Omit all images, then repeat exactly the lines below from the one containing "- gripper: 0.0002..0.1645" through the one containing "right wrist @", both ends included.

• • •

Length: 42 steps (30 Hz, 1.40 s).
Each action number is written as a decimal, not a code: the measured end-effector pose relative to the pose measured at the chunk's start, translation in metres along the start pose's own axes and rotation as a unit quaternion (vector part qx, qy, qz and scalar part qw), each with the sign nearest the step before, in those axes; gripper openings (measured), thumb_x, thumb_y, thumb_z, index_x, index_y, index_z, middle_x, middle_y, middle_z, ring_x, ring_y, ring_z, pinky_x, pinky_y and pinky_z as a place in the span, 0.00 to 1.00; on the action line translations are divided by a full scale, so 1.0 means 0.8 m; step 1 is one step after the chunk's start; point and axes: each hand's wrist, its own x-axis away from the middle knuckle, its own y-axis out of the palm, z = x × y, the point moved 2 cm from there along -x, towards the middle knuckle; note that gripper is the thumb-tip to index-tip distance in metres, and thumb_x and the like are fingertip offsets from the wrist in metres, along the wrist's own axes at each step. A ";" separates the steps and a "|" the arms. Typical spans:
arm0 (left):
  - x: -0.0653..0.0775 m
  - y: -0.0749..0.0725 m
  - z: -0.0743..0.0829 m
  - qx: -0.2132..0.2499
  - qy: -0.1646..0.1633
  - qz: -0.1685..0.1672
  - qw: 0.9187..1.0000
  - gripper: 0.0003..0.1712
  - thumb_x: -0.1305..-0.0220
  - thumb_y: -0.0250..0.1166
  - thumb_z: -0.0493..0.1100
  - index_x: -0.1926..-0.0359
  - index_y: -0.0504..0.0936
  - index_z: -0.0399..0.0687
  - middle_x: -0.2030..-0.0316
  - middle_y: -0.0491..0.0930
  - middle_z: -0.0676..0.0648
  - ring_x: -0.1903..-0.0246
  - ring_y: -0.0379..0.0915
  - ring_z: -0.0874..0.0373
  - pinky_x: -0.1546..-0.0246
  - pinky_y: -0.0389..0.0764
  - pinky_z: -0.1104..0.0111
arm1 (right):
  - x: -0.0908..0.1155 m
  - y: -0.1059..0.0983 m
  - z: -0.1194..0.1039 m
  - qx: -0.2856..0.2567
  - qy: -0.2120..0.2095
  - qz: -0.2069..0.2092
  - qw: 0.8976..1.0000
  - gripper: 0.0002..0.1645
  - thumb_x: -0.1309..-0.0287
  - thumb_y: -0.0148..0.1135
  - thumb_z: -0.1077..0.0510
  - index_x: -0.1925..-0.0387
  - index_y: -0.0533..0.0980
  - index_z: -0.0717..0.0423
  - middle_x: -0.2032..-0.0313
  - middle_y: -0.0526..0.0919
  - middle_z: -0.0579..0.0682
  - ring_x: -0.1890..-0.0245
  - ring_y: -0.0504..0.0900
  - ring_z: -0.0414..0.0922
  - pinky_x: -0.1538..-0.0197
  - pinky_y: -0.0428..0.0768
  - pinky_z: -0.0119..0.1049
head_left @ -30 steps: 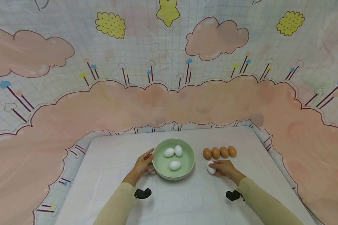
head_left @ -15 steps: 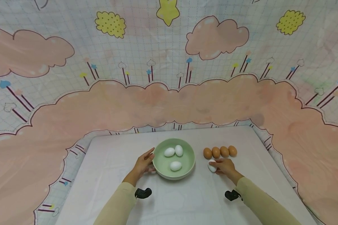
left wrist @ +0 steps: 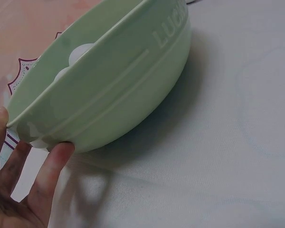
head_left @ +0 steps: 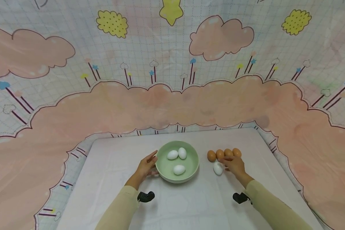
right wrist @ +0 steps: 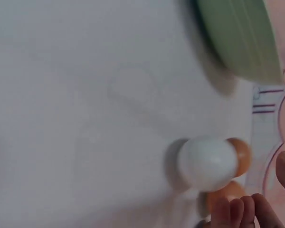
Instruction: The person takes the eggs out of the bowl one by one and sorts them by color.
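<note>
A pale green bowl [head_left: 163,175] on the table holds three white eggs [head_left: 179,169]. Against its left side is my left hand [head_left: 145,167], fingers spread and fairly straight, tips touching the rim and outer wall, as the left wrist view shows. To the right of the bowl lies a loose white egg [head_left: 218,168], just in front of a row of several brown eggs [head_left: 211,156]. My right hand [head_left: 235,165] hovers beside that loose egg, fingers loosely extended and holding nothing; it overlaps the brown eggs at right. In the right wrist view the white egg [right wrist: 206,164] stands apart from the fingertips.
A white cloth covers the table [head_left: 175,207]. Behind and around it hangs a printed backdrop [head_left: 172,105] with clouds and stars. A black wrist device [head_left: 146,196] sticks out from the left sleeve, and another black device [head_left: 240,198] from the right one.
The right hand has let go of the white egg, now lying close before the brown eggs, slightly right of its earlier place. That hand has shifted right and back. The left hand stays at the bowl.
</note>
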 end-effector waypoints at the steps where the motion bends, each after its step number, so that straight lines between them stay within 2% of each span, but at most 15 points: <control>1: 0.000 0.000 0.000 0.000 0.000 0.000 1.000 0.28 0.25 0.55 0.43 0.27 0.64 0.52 0.31 0.62 0.32 0.44 0.74 0.35 0.62 0.88 0.53 | 0.001 -0.001 -0.007 0.002 -0.015 0.004 1.000 0.24 0.41 0.70 0.52 0.50 0.80 0.67 0.59 0.85 0.58 0.65 0.79 0.43 0.65 0.87 0.32; 4: -0.001 -0.001 0.000 0.000 -0.001 0.000 1.000 0.28 0.25 0.55 0.43 0.27 0.64 0.52 0.31 0.62 0.33 0.44 0.75 0.36 0.62 0.89 0.54 | 0.003 0.005 -0.033 0.019 -0.072 0.009 0.997 0.21 0.41 0.69 0.57 0.52 0.80 0.68 0.59 0.85 0.60 0.65 0.82 0.44 0.66 0.86 0.31; 7: -0.001 -0.001 0.001 0.001 -0.002 -0.004 1.000 0.29 0.25 0.55 0.43 0.26 0.63 0.53 0.30 0.61 0.33 0.45 0.76 0.38 0.62 0.89 0.54 | 0.007 0.022 -0.060 0.040 -0.130 0.001 0.991 0.20 0.43 0.71 0.58 0.53 0.81 0.67 0.59 0.85 0.58 0.63 0.83 0.47 0.64 0.84 0.31; 9: -0.001 -0.002 0.001 0.003 -0.003 -0.003 1.000 0.29 0.25 0.55 0.43 0.26 0.63 0.53 0.30 0.61 0.33 0.46 0.76 0.39 0.62 0.89 0.54 | 0.010 0.038 -0.076 0.055 -0.162 -0.008 0.985 0.21 0.46 0.73 0.56 0.52 0.82 0.65 0.59 0.87 0.57 0.62 0.84 0.48 0.62 0.84 0.33; 13: 0.001 -0.003 0.002 0.002 -0.004 0.000 1.000 0.29 0.25 0.55 0.44 0.26 0.63 0.52 0.30 0.61 0.32 0.45 0.76 0.38 0.63 0.89 0.55 | 0.017 0.078 -0.100 0.076 -0.196 -0.047 0.976 0.24 0.48 0.75 0.53 0.51 0.82 0.61 0.56 0.86 0.54 0.58 0.83 0.48 0.58 0.85 0.36; 16: 0.002 -0.004 0.002 -0.002 -0.002 -0.004 1.000 0.30 0.25 0.55 0.44 0.26 0.62 0.51 0.30 0.60 0.31 0.44 0.75 0.36 0.62 0.88 0.54 | 0.025 0.108 -0.111 0.095 -0.224 -0.087 0.966 0.25 0.49 0.75 0.55 0.50 0.82 0.61 0.53 0.86 0.54 0.56 0.84 0.50 0.55 0.86 0.40; 20: 0.004 -0.003 0.003 -0.001 -0.004 -0.008 1.000 0.30 0.25 0.55 0.44 0.25 0.61 0.51 0.29 0.59 0.32 0.42 0.73 0.34 0.60 0.88 0.52 | 0.031 0.144 -0.117 0.138 -0.268 -0.145 0.942 0.27 0.50 0.76 0.56 0.48 0.82 0.62 0.51 0.85 0.56 0.54 0.83 0.54 0.51 0.85 0.45; 22: 0.004 -0.003 0.003 -0.002 -0.003 -0.008 1.000 0.30 0.25 0.55 0.44 0.25 0.60 0.51 0.29 0.59 0.32 0.42 0.72 0.33 0.59 0.88 0.51 | 0.032 0.158 -0.117 0.162 -0.282 -0.163 0.932 0.28 0.52 0.77 0.57 0.48 0.81 0.62 0.51 0.85 0.56 0.53 0.83 0.53 0.51 0.84 0.45; 25: 0.005 -0.001 0.003 -0.004 -0.004 -0.008 1.000 0.30 0.25 0.54 0.44 0.25 0.60 0.51 0.30 0.60 0.32 0.41 0.71 0.32 0.59 0.87 0.51 | 0.032 0.174 -0.115 0.197 -0.295 -0.169 0.919 0.28 0.55 0.79 0.57 0.49 0.82 0.60 0.53 0.85 0.54 0.53 0.82 0.51 0.51 0.84 0.43; 30: 0.006 0.002 0.003 -0.005 0.000 -0.008 1.000 0.30 0.25 0.54 0.43 0.25 0.61 0.50 0.30 0.60 0.31 0.42 0.71 0.32 0.59 0.87 0.50 | 0.033 0.187 -0.110 0.236 -0.306 -0.170 0.906 0.29 0.59 0.80 0.59 0.51 0.83 0.60 0.53 0.86 0.52 0.51 0.83 0.50 0.46 0.83 0.42; 38: 0.005 0.002 0.004 -0.006 0.001 -0.011 1.000 0.30 0.25 0.54 0.44 0.25 0.60 0.50 0.29 0.58 0.30 0.41 0.71 0.31 0.59 0.87 0.50 | 0.036 0.193 -0.108 0.281 -0.317 -0.159 0.892 0.30 0.59 0.80 0.60 0.50 0.82 0.61 0.53 0.86 0.53 0.51 0.82 0.50 0.43 0.82 0.41; 42: 0.006 0.002 0.005 -0.006 0.003 -0.013 1.000 0.30 0.24 0.53 0.43 0.25 0.60 0.50 0.29 0.59 0.31 0.40 0.69 0.30 0.59 0.88 0.51 | 0.036 0.196 -0.109 0.292 -0.314 -0.159 0.889 0.29 0.58 0.79 0.61 0.50 0.82 0.62 0.52 0.86 0.54 0.50 0.82 0.50 0.42 0.81 0.42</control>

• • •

- **OUTPUT FOR THIS EXERCISE**
  - gripper: 0.0002..0.1645
  - thumb_x: -0.1309..-0.0287
  - thumb_y: -0.0148..0.1135
  - thumb_z: -0.1077..0.0510
  - index_x: -0.1925..-0.0387
  - index_y: -0.0533..0.0980
  - index_z: -0.0717..0.0423
  - middle_x: -0.2032..-0.0313
  - middle_y: -0.0526..0.0919
  - middle_z: -0.0579..0.0682
  - ring_x: -0.1890..-0.0245
  - ring_y: -0.0504..0.0900
  - ring_z: -0.0414..0.0922
  - pinky_x: -0.1538..-0.0197
  - pinky_y: -0.0428..0.0768
  - pinky_z: -0.0119..0.1049
head_left @ -30 steps: 
head_left @ -15 steps: 
left wrist @ +0 steps: 
head_left @ +0 steps: 
right wrist @ +0 steps: 

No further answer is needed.